→ **Work to complete**: Every line of the records below from the line with "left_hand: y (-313" up to and including the line with "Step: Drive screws" must be reproduced exactly, and no line outside that range.

Collected data
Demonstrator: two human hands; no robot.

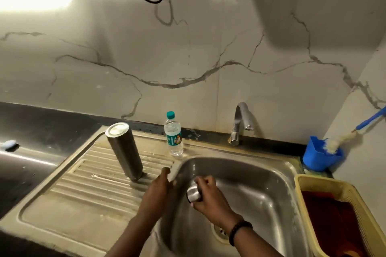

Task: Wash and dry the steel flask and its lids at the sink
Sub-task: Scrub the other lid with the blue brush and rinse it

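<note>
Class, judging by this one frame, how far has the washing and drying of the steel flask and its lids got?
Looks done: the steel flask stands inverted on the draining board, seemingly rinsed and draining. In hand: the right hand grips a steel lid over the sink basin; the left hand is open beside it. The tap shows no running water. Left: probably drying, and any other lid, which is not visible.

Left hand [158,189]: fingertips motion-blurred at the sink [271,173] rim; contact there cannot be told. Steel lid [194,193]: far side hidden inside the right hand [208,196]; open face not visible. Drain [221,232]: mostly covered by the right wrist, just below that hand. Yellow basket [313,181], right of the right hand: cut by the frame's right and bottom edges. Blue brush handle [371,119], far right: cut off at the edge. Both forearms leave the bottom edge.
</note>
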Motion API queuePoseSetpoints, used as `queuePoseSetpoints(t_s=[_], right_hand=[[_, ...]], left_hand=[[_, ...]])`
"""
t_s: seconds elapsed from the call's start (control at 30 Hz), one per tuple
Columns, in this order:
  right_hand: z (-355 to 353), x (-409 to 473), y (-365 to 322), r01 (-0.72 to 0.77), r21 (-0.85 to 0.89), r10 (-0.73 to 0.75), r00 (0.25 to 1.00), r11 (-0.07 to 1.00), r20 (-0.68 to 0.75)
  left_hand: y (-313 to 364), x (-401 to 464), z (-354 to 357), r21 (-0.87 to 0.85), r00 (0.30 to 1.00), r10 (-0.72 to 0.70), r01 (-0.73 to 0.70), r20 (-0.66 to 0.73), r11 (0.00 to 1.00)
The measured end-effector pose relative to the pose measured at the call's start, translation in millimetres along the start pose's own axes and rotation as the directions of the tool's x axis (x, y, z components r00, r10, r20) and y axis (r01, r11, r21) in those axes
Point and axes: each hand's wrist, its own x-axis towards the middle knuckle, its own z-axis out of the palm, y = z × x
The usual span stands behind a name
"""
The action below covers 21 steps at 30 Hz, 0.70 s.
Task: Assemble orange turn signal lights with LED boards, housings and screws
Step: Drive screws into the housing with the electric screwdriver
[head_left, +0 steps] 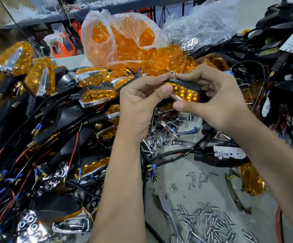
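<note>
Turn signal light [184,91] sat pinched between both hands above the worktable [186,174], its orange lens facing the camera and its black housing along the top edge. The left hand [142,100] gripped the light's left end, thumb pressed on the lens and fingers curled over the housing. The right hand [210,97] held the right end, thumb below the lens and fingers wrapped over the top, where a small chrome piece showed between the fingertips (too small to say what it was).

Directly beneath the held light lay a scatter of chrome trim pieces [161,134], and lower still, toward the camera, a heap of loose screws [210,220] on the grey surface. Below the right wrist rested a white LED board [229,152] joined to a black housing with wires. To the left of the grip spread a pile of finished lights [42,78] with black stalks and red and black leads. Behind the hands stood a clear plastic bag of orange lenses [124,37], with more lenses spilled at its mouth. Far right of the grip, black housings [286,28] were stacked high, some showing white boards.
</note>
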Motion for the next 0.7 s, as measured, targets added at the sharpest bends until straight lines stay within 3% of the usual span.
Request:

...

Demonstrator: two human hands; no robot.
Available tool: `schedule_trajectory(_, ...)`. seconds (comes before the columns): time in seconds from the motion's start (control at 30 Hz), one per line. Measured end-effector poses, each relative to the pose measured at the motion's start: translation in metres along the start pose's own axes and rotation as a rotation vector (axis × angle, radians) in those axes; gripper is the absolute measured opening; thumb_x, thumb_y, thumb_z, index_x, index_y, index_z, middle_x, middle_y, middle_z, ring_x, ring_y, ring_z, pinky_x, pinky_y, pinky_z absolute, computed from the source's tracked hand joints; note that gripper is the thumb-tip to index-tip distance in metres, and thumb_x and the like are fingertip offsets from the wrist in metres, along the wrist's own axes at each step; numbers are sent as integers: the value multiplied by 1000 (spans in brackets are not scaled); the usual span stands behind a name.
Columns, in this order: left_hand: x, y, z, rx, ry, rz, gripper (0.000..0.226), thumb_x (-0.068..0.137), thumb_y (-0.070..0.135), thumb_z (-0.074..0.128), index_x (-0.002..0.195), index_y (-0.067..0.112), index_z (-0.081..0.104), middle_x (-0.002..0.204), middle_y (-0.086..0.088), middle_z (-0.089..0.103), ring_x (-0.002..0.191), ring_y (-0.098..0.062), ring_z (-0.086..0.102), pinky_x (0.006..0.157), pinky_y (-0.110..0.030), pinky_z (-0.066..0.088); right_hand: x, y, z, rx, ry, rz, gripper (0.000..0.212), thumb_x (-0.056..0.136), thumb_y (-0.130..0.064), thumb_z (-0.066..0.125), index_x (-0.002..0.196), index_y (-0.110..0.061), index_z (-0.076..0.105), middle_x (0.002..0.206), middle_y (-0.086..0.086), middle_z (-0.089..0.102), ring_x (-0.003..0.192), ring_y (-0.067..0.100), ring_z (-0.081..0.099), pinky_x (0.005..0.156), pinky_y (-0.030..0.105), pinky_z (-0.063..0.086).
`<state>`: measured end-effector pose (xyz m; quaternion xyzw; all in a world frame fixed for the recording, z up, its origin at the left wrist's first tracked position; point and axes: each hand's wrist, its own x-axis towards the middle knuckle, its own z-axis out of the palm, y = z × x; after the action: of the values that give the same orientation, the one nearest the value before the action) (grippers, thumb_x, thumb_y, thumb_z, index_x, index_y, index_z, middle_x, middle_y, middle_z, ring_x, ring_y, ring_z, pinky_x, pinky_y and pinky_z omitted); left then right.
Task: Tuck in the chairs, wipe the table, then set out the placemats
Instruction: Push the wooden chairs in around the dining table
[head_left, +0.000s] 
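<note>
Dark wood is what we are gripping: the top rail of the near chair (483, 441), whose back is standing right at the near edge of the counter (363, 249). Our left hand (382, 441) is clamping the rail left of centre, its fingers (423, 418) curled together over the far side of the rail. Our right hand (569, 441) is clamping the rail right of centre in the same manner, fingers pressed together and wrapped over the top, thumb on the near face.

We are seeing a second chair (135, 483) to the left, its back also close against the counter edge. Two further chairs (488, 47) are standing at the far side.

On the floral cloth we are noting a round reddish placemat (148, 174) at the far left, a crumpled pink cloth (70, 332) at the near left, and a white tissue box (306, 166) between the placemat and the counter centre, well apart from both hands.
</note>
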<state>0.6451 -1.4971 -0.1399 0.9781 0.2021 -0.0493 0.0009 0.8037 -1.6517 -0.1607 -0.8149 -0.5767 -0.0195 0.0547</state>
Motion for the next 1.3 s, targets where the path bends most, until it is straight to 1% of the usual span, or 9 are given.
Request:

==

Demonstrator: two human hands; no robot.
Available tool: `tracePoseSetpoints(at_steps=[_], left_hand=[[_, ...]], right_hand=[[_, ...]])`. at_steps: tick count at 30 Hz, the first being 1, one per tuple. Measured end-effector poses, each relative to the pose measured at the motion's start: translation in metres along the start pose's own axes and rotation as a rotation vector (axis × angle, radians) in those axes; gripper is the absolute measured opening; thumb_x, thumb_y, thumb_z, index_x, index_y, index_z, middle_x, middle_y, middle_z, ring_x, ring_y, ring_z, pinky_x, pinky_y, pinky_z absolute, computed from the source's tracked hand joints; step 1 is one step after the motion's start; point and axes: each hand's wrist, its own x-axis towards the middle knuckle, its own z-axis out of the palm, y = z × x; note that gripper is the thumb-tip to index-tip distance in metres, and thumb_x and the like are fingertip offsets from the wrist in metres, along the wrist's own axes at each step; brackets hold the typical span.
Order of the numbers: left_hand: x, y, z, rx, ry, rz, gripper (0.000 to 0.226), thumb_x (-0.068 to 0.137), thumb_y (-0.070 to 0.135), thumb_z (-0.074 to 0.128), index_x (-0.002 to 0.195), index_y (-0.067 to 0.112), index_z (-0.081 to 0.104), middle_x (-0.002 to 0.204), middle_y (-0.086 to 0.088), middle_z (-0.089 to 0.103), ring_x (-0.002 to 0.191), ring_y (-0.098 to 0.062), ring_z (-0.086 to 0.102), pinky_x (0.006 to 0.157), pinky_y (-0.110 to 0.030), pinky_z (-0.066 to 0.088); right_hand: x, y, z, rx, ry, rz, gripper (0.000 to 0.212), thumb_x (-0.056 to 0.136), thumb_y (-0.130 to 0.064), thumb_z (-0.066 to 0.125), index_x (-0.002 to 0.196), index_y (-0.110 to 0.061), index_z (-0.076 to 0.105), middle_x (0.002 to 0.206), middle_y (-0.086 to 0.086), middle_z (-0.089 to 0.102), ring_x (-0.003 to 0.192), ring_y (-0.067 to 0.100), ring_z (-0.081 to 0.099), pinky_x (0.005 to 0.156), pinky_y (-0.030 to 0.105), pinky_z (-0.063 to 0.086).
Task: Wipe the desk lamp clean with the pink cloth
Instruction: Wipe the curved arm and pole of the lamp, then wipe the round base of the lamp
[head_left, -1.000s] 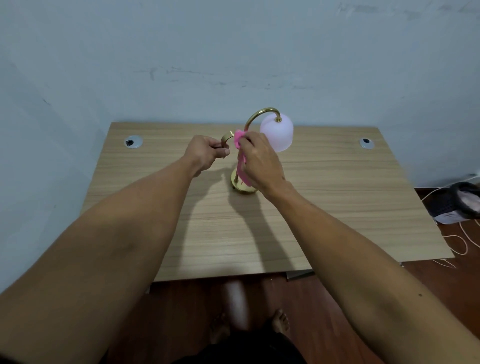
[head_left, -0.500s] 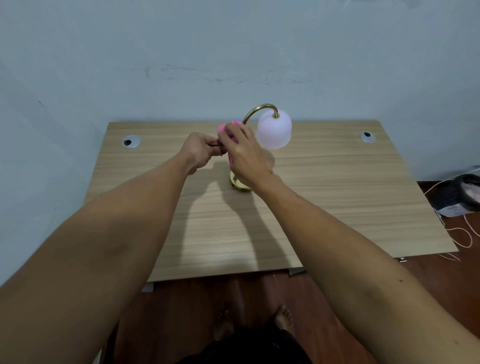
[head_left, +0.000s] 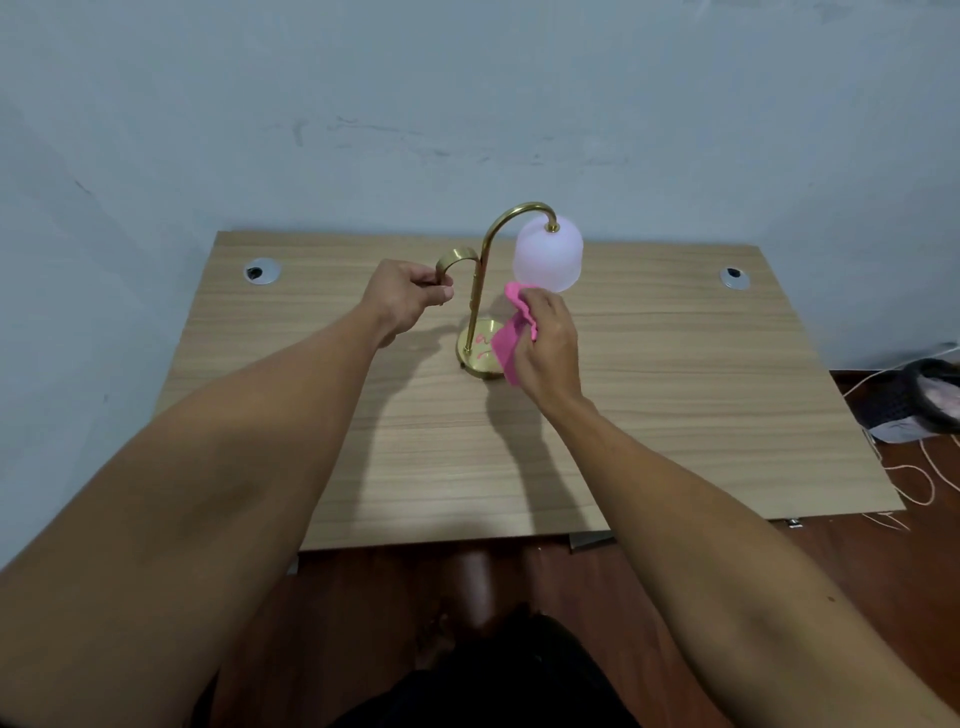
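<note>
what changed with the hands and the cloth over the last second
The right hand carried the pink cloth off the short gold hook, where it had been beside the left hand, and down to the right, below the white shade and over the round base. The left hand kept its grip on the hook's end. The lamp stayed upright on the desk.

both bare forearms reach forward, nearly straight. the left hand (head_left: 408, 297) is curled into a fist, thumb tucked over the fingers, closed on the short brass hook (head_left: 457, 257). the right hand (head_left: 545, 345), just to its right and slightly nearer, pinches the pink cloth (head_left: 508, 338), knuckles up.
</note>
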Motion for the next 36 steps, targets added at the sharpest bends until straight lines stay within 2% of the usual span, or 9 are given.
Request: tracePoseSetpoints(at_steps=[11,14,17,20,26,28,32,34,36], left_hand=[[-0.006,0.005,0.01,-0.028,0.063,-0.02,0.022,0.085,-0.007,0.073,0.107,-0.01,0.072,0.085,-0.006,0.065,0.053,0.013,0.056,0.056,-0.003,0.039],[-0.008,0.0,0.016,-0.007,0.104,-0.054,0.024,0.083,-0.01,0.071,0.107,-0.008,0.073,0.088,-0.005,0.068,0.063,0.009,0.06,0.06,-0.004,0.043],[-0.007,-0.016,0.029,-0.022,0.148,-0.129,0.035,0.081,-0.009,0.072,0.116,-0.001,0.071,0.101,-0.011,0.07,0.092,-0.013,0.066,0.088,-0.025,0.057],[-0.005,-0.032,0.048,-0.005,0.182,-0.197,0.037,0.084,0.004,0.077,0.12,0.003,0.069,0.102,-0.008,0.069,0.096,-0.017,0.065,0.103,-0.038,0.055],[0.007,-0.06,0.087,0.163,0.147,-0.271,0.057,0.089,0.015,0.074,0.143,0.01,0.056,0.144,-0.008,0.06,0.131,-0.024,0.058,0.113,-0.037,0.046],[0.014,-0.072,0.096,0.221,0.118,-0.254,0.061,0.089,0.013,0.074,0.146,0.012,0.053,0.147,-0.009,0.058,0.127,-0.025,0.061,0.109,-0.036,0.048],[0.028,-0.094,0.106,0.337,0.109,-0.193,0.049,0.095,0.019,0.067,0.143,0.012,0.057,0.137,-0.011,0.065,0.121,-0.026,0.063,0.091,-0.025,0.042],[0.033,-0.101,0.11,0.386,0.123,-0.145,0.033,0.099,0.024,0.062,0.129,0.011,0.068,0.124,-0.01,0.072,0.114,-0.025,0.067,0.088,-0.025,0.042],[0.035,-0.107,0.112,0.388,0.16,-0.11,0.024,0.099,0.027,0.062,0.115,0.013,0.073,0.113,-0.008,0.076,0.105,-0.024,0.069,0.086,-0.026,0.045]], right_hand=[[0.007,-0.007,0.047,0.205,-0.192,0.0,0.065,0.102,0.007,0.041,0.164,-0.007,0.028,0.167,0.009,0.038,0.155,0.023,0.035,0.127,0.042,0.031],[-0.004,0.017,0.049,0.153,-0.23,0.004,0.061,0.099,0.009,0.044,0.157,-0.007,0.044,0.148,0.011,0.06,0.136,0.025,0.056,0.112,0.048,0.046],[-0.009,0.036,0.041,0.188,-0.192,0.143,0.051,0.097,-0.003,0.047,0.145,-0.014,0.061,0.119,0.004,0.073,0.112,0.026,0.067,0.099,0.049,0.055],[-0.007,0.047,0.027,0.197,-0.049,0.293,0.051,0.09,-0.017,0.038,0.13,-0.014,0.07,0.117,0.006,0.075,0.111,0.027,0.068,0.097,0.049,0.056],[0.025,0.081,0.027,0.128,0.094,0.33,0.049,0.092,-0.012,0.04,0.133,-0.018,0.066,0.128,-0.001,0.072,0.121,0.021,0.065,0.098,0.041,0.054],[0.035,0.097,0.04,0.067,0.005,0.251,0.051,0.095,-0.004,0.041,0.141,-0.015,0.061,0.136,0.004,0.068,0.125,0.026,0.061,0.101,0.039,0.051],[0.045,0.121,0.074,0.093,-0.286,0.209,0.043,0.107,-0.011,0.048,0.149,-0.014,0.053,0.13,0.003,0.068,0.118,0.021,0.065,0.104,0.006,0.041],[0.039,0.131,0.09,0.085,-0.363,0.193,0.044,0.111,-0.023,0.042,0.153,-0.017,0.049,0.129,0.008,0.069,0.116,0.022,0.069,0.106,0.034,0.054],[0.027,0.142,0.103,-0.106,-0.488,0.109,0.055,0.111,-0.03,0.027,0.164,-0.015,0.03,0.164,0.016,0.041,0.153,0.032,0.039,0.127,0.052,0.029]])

→ **Result of this task**:
  left_hand: y (-313 to 364), x (-401 to 464), z (-354 to 357), r21 (-0.87 to 0.85), r00 (0.30 to 1.00), r10 (-0.72 to 0.70), r01 (-0.73 to 0.70), r20 (-0.66 to 0.73), r11 (0.00 to 1.00)
The measured end-effector pose relative to the pose measured at the call's start, translation in millimetres along the start pose's own axes and rotation as the directions of the tool's x axis (x, y, z components r00, r10, r20) and y axis (r01, r11, r21) in those axes
Point and axes: each hand's wrist, its own x-axis towards the middle knuckle, its own z-axis out of the palm, y = z × x
The usual span stands behind a name
"""
The action below covers 21 steps at 30 Hz, 0.70 s.
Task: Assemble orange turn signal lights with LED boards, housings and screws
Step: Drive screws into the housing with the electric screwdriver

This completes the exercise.